What to produce —
Within the data below, determine how many lines contain "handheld" and supply only that figure.

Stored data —
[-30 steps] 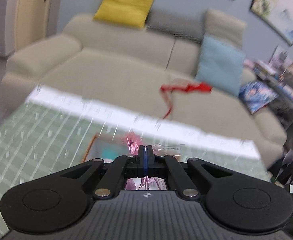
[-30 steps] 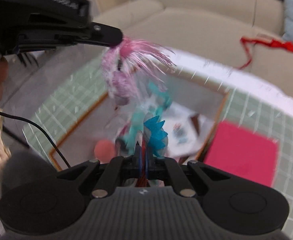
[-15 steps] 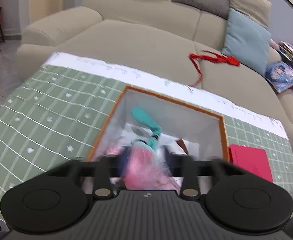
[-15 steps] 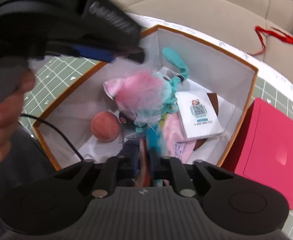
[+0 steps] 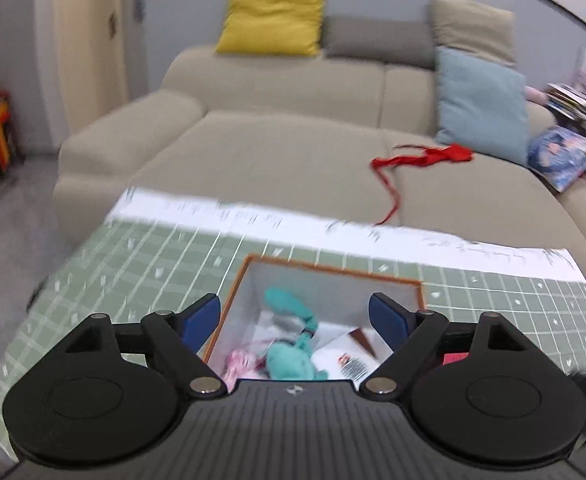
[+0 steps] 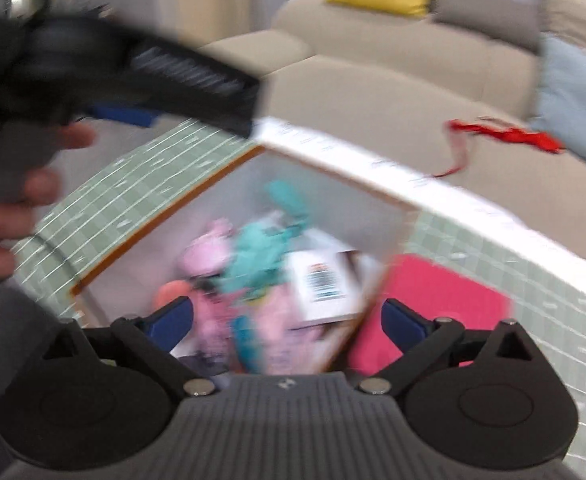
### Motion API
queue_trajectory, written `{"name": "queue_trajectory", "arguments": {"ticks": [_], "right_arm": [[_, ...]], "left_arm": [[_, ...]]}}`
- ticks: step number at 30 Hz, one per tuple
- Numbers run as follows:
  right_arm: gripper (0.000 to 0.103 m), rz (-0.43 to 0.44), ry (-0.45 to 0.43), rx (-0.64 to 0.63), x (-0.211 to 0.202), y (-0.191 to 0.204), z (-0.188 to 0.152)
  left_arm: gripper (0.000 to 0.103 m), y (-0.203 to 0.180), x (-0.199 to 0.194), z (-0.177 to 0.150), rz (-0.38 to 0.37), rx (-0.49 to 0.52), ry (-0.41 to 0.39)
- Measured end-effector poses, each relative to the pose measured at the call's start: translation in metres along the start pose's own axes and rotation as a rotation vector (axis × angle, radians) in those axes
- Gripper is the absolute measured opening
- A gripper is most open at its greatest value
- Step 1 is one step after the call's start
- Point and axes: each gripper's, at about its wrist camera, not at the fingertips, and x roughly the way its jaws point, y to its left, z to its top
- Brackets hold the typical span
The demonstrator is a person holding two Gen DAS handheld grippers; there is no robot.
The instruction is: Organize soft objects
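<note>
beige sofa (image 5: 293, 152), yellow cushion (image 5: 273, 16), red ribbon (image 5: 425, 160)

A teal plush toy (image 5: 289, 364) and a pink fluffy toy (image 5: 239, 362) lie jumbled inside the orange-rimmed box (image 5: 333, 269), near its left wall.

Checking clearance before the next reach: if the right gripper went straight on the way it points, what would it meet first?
Probably the pile inside the open box: the right gripper, its jaws opening with nothing gripped between them, aims at the teal plush and pink toy. Blur leaves depth uncertain.
</note>
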Motion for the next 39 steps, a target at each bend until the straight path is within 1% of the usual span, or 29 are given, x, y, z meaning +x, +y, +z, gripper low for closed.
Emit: {"name": "queue_trajectory", "arguments": {"ticks": [1, 3, 5, 8, 10, 13, 16, 18, 22, 25, 27, 29, 30, 31, 34, 39], "right_arm": [[0.098, -0.052, -0.017, 0.026, -0.008, -0.01, -0.001], [0.098, -0.116, -0.043, 0.052, -0.022, -0.027, -0.006], [0.098, -0.193, -0.08, 0.07, -0.036, -0.042, -0.014], [0.098, -0.297, -0.135, 0.09, -0.056, -0.063, -0.032], [0.098, -0.342, -0.165, 0.116, -0.068, -0.073, -0.046], [0.098, -0.388, -0.193, 0.17, -0.077, -0.089, -0.069], [0.098, -0.444, -0.213, 0.243, -0.08, -0.103, -0.092], [0.098, -0.479, -0.231, 0.301, -0.082, -0.11, -0.104], [0.097, -0.489, -0.267, 0.344, -0.083, -0.118, -0.125], [0.098, -0.463, -0.283, 0.374, -0.086, -0.124, -0.136], [0.099, -0.455, -0.267, 0.384, -0.085, -0.128, -0.139], [0.099, -0.47, -0.262, 0.37, -0.084, -0.128, -0.143], [0.099, -0.479, -0.266, 0.367, -0.084, -0.127, -0.144], [0.099, -0.479, -0.266, 0.367, -0.083, -0.127, -0.144], [0.099, -0.447, -0.244, 0.379, -0.08, -0.127, -0.145], [0.099, -0.424, -0.208, 0.379, -0.073, -0.125, -0.148]], "left_arm": [[0.098, -0.007, -0.005, 0.001, -0.002, 0.027, -0.018], [0.098, -0.023, -0.018, 0.002, -0.018, 0.077, -0.061], [0.098, -0.038, -0.026, 0.002, -0.035, 0.089, -0.084], [0.098, -0.056, -0.043, -0.003, -0.096, 0.092, -0.154], [0.098, -0.067, -0.052, -0.012, -0.12, 0.089, -0.189], [0.098, -0.084, -0.06, -0.032, -0.124, 0.083, -0.244], [0.098, -0.102, -0.058, -0.055, -0.13, 0.128, -0.258], [0.098, -0.11, -0.056, -0.07, -0.136, 0.135, -0.277], [0.098, -0.117, -0.041, -0.1, -0.134, 0.136, -0.254], [0.098, -0.116, -0.033, -0.115, -0.145, 0.145, -0.233], [0.098, -0.113, -0.03, -0.121, -0.142, 0.106, -0.227], [0.098, -0.107, -0.026, -0.125, -0.139, 0.055, -0.221], [0.098, -0.107, -0.024, -0.127, -0.141, 0.052, -0.215], [0.098, -0.107, -0.023, -0.129, -0.14, 0.068, -0.208], [0.098, -0.111, -0.021, -0.133, -0.108, 0.112, -0.21], [0.098, -0.113, -0.021, -0.136, -0.116, 0.132, -0.201]]}}
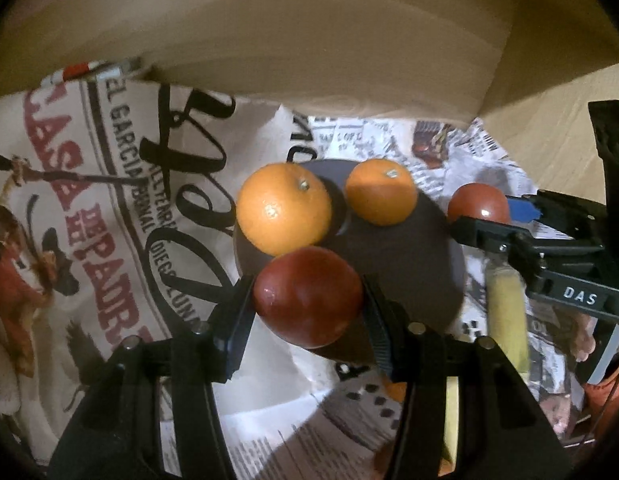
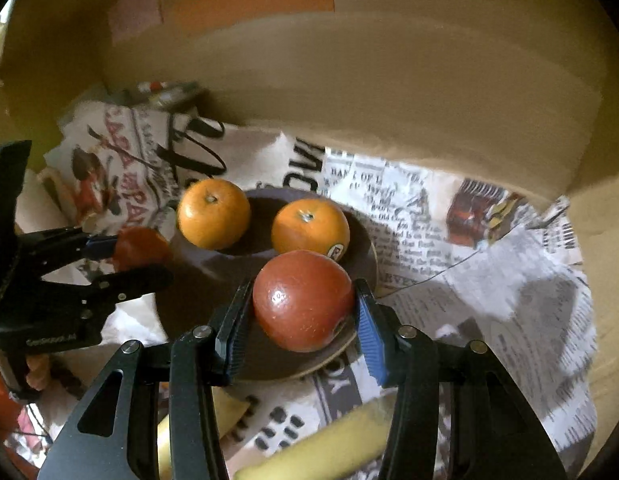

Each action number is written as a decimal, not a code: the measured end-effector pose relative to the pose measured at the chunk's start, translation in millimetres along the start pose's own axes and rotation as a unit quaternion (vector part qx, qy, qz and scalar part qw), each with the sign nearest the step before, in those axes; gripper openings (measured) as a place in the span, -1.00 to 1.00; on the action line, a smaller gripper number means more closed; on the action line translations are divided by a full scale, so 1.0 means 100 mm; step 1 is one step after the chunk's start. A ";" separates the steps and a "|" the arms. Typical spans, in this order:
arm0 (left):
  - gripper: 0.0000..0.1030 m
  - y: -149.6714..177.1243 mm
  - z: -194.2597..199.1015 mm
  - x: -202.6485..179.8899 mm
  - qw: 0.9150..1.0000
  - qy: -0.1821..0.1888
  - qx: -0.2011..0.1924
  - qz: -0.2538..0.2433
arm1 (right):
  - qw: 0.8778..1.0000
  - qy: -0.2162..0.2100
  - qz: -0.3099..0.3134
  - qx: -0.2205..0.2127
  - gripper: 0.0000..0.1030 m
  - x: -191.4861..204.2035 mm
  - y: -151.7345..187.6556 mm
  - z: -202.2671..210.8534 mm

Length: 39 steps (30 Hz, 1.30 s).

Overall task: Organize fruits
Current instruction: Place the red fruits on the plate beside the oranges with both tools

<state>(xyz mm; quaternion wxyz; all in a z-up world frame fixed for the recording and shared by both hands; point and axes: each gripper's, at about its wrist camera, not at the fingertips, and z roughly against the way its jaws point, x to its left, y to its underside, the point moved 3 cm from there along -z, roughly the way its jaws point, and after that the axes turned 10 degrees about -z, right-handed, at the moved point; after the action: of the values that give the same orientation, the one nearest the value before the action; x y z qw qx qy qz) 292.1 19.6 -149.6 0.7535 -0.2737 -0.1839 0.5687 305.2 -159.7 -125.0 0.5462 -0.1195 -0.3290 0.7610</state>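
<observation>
We take the dark plate (image 2: 361,248) as our landmark, sitting on printed newspaper (image 2: 489,264) inside a cardboard box (image 2: 389,100); each gripper is clenched on a red apple; the left gripper (image 1: 309,300) holds its red apple (image 1: 309,296) over the plate's near-left edge, and the right gripper (image 2: 301,312) holds the other red apple (image 2: 303,300) over the plate's near-right rim, the fruit sitting squarely between the fingers with no gap visible on either side; we cannot tell whether either apple already touches the plate or hangs just above it; the relation that matters, as we judge it, is that both apples lie straight ahead of their jaws and directly over the plate's near half, so the coming move should be a short lowering and release rather than any sideways reach, and neither hand is clearly nearer; being round, the apples give no long axis to align; counting, we see two apples, both held, and two oranges on the plate's far half, one orange (image 2: 213,214) at the far-left and a stickered orange (image 2: 309,226) beside it; off the plate, toward us, two pale yellow bananas (image 2: 329,444) lie on the paper
</observation>
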 end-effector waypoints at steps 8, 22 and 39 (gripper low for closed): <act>0.01 0.00 -0.15 0.02 1.000 -0.005 0.010 -0.007 | 0.998 0.016 0.010 0.056 -0.14 -0.06 -0.02 -0.37; 0.25 -0.02 -0.13 0.00 1.000 -0.010 0.001 -0.008 | 0.999 0.026 0.002 0.046 0.09 -0.05 -0.05 -0.34; 0.36 0.25 0.53 -0.04 0.999 -0.020 -0.044 -0.001 | 0.998 0.048 -0.026 -0.017 0.44 -0.01 0.47 0.36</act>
<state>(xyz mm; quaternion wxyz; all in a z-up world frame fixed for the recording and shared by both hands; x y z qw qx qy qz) 240.6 31.8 -123.3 0.7372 -0.2950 -0.2246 0.5648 250.9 -182.9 -128.1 0.5788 -0.1568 -0.3180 0.7344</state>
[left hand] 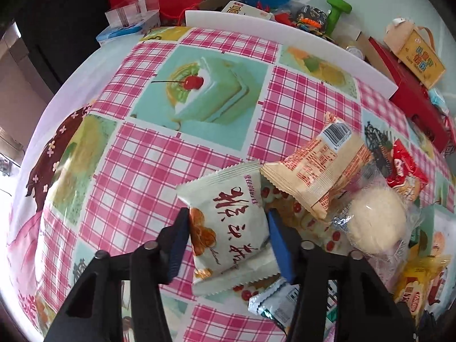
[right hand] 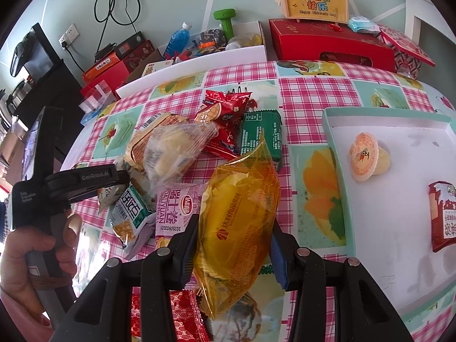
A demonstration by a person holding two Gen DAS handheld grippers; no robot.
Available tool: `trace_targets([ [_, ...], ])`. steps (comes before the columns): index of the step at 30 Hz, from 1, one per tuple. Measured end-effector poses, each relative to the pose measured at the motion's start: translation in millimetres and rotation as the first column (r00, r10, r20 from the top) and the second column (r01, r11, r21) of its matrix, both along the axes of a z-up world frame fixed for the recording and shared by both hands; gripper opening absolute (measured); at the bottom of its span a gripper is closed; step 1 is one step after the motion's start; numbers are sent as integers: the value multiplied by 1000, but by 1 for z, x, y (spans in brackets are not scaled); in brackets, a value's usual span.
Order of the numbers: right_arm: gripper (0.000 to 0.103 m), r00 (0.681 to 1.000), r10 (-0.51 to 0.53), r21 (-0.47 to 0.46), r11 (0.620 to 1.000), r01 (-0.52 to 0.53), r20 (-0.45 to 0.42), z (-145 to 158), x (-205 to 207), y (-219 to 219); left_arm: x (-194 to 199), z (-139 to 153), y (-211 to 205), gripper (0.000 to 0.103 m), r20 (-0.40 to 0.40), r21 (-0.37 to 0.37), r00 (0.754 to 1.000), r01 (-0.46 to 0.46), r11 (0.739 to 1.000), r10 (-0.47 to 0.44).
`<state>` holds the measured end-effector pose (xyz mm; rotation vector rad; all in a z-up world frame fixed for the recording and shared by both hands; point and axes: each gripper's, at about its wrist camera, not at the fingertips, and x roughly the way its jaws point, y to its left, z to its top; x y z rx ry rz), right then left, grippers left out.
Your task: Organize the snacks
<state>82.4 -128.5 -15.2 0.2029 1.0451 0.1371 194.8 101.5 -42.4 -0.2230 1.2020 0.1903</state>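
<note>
My left gripper point(left hand: 228, 236) is shut on a pale green snack packet with red characters point(left hand: 230, 225), held just above the tablecloth. Beside it lie a beige packet point(left hand: 319, 168), a clear-wrapped round bun point(left hand: 376, 222) and a red packet point(left hand: 404, 171). My right gripper point(right hand: 233, 242) is shut on a yellow-orange translucent packet point(right hand: 239, 216). A white tray with a teal rim point(right hand: 399, 131) at the right holds a jelly cup point(right hand: 367, 156) and a red packet point(right hand: 444, 216). The left gripper's body point(right hand: 82, 182) shows at the left of the right wrist view.
A snack pile sits mid-table: red packet point(right hand: 222, 114), green packet point(right hand: 259, 134), clear-wrapped pastry point(right hand: 176, 145), pink packet point(right hand: 176, 211). A white board point(left hand: 285, 31) edges the table's far side. Behind it stand red boxes point(right hand: 327, 42), a blue bottle point(right hand: 178, 40) and a green dumbbell point(right hand: 225, 20).
</note>
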Motion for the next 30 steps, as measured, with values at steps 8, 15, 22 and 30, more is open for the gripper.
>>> trace_targets([
  [8,47,999,-10,18,1000,9,39,12,-4,-5,-17,32,-2,54,55,-17,999,0,1000,1],
  [15,47,995,-49,26,999,47,83,29,-8,-21,-32,67,-21,54,138,-44,989,65,997,-59],
  [22,47,976,-184,5,983,184,116,44,-14,-77,-53,96,-74,54,206,-54,960,207,977,-192],
  [30,47,915,-384,0,922,387,124,51,-29,-163,-73,110,-162,54,238,-24,886,414,910,-397],
])
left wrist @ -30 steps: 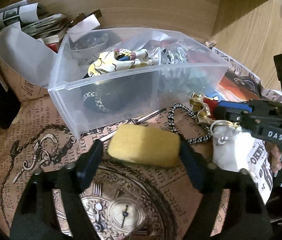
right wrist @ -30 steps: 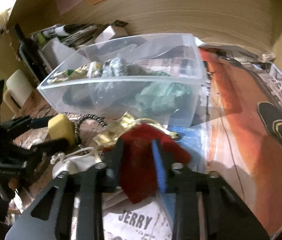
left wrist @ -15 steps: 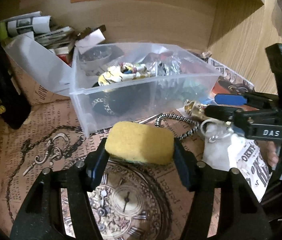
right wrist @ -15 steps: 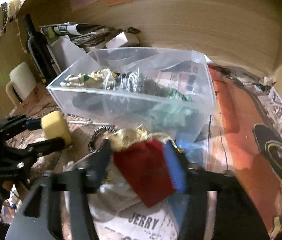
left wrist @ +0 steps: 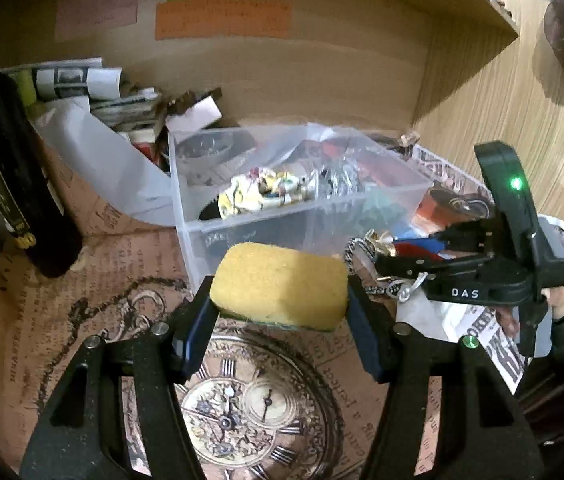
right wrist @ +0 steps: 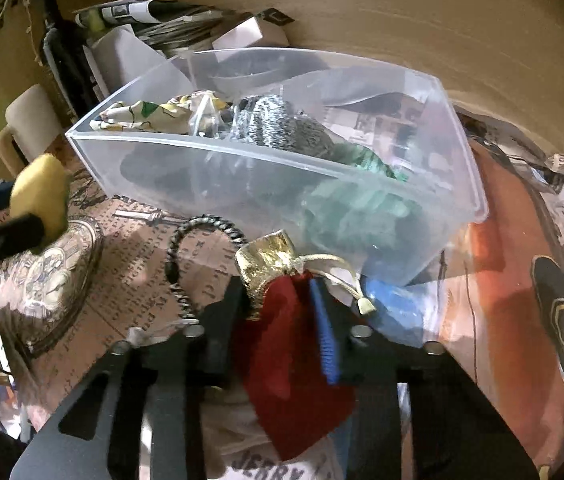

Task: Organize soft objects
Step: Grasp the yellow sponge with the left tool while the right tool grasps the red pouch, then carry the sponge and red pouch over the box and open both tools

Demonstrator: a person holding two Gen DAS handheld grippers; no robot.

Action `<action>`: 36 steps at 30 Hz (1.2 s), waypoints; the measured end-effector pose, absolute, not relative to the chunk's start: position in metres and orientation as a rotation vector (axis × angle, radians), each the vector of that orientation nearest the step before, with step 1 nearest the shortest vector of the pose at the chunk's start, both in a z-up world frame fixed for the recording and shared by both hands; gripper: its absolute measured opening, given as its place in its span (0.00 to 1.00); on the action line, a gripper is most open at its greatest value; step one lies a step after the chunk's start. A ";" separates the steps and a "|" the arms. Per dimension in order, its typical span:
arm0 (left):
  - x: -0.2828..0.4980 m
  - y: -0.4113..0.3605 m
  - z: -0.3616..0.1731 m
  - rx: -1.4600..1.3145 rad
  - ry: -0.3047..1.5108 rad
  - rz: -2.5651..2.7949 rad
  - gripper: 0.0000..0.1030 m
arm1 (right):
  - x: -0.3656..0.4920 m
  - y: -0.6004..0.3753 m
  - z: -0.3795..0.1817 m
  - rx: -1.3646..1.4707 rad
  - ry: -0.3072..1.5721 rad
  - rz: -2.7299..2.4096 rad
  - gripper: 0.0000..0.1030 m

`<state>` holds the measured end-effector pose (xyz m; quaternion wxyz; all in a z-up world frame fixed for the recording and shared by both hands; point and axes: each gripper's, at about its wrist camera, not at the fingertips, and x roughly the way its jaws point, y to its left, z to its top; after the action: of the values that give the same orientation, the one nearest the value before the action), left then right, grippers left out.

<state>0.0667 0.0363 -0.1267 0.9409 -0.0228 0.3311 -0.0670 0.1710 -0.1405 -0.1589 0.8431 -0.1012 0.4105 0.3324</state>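
Since a second ago the yellow sponge (left wrist: 279, 284) has been lifted off the printed paper covering (left wrist: 93, 280) and carried closer to the near wall of the clear plastic bin (left wrist: 302, 216); it is clamped end to end between the pads of the left gripper (left wrist: 279, 312), clear of the covering. In the same time the red pouch (right wrist: 290, 344) with its gold top (right wrist: 267, 256) has been raised from among the things at the covering's near edge, and the jaws of the right gripper (right wrist: 282, 320) are closing with the red cloth pinched between them. The pouch is held just in front of the bin's near wall, with its cord end (right wrist: 366, 304) hanging to the right. A black-and-white twisted cord (right wrist: 179, 264) is left lying on the covering beside the pouch. Inside the bin a patterned cloth (right wrist: 149, 114), a grey knitted item (right wrist: 273, 124) and a green cloth (right wrist: 358, 200) are seen. A dark bottle (left wrist: 5, 184) is stood at the covering's far left edge.
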 end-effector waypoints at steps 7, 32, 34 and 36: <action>0.066 0.037 -0.111 -0.040 0.626 -0.126 0.59 | 0.153 -0.155 -0.141 -0.128 0.822 0.715 0.25; 0.138 0.071 -0.043 -0.142 0.520 -0.074 0.60 | 0.160 -0.163 -0.029 0.001 0.405 0.650 0.25; 0.147 0.070 -0.044 -0.141 0.527 -0.070 0.60 | 0.170 -0.159 -0.035 0.000 0.423 0.642 0.25; 0.155 0.068 -0.048 -0.136 0.541 -0.065 0.60 | 0.181 -0.155 -0.041 0.001 0.452 0.639 0.25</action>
<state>0.1554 0.0682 -0.0481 0.9609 -0.0669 0.2669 -0.0319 0.1813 -0.1549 -0.0413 0.9243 0.0002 0.2203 0.3116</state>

Exercise answer —
3